As a climate change signature is already detectible in current weather extremes, weather forecasts are the first port of call for immediate risk assessments and adaptation, which seek to manage, prevent or ensure preparedness, in the terminology of the EU OSH framework. All EU states have their own weather services, and these utilize a variety of definitions and approaches to assessing and developing warnings about extreme heat and/or heatwaves[41]. For examples at the national and supranational level, see Table 2.

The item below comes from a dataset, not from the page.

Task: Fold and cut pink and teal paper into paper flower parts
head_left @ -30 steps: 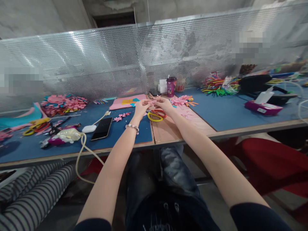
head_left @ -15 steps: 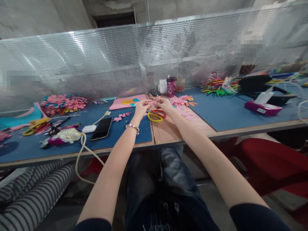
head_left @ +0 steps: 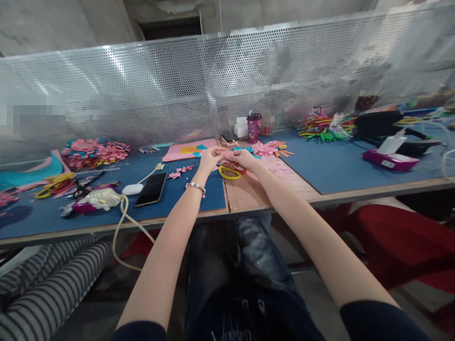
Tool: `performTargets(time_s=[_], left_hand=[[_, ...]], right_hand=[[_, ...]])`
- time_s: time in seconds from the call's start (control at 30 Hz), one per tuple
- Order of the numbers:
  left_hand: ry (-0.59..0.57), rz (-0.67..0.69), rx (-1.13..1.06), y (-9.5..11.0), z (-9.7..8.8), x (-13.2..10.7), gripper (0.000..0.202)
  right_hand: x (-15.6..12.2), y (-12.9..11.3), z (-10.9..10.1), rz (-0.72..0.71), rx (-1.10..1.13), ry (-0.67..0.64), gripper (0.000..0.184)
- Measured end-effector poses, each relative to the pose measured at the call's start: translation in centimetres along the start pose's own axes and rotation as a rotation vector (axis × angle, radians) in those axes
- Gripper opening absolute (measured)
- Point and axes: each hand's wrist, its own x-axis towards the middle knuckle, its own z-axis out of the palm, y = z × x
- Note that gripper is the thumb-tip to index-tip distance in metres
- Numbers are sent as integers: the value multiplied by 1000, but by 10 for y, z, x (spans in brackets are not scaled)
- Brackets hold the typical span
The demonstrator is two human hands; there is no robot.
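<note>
Small pale-pink piece between left hand and right hand

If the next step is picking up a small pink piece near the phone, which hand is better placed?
Likely the left hand: the small pink pieces lie beside it, while the right hand would have to reach past it. Both hands hold another pink piece, so the left must free itself first.

Looking matt and paper-like in the pink piece; showing smooth plastic in the yellow scissor handle. Gleaming glossily on the phone, shining as metal on the perforated partition, looking roughly concrete on the wall, woody along the counter edge.
</note>
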Motion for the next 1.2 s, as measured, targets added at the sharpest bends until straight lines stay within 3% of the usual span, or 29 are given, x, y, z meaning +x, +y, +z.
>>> performTargets(time_s=[0.2, 0.43, 0.6, 0.77, 0.93, 1.2], left_hand=[[-6, 16, 10, -4, 2, 4, 21], [36, 35, 27, 1, -3, 3, 21], [-53, -24, -65, 4, -2, -3, 30], [-115, -37, -90, -8, 0, 1, 33], [-78, -16, 11, -19, 1, 7, 33], [-53, -39, 82, -19, 3, 5, 28]], right_hand=[[4, 1, -5, -25, -103, 41, 33], [10, 14, -8, -32, -72, -2, 38], [10, 17, -13, -77, -110, 13, 37], [11, 18, -10, -42, -64, -13, 41], [15, 23, -8, -12, -53, -65, 45], [16, 28, -11, -55, -153, -103, 49]])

Temperature is not the only environmental variable that creates heat stress for the human body. Humidity in particular, but also wind and solar radiation, are very significant. So, while temperature-only thresholds are easier to implement, more complex indices are often recommended as a more accurate basis for risk assessments. Wet Bulb Globe Temperature (WBGT) has historically been favoured, while more recently developed indices such as Universal Thermal Comfort Index have been found to be more accurate[42],[43]. Each index has inbuilt assumptions that must be considered in ensuring the most appropriate index is selected for the environmental conditions and target population.
As occupational heat stress can result from heat sources other than weather conditions, exertional heat production and wearing PPE, approaches to assessing and managing heat stress risk are most accurate and effective when they include such variables[44]. For more information on such tools, see Table 2.
Medium- long-term projections
The weather forecasts and associated risk assessments discussed above are useful on a daily, weekly and seasonal basis. However, given that the last 8 years have been the hottest 8 on record and that we are currently on track for warming of over 4 degrees by the end of the century[1], there is a need to think strategically about the heat conditions that will be encountered by 2027, the period covered by the EU OSH framework, and beyond. Climate projections information is essential for these longer-term risk assessments and adaptation plans[45].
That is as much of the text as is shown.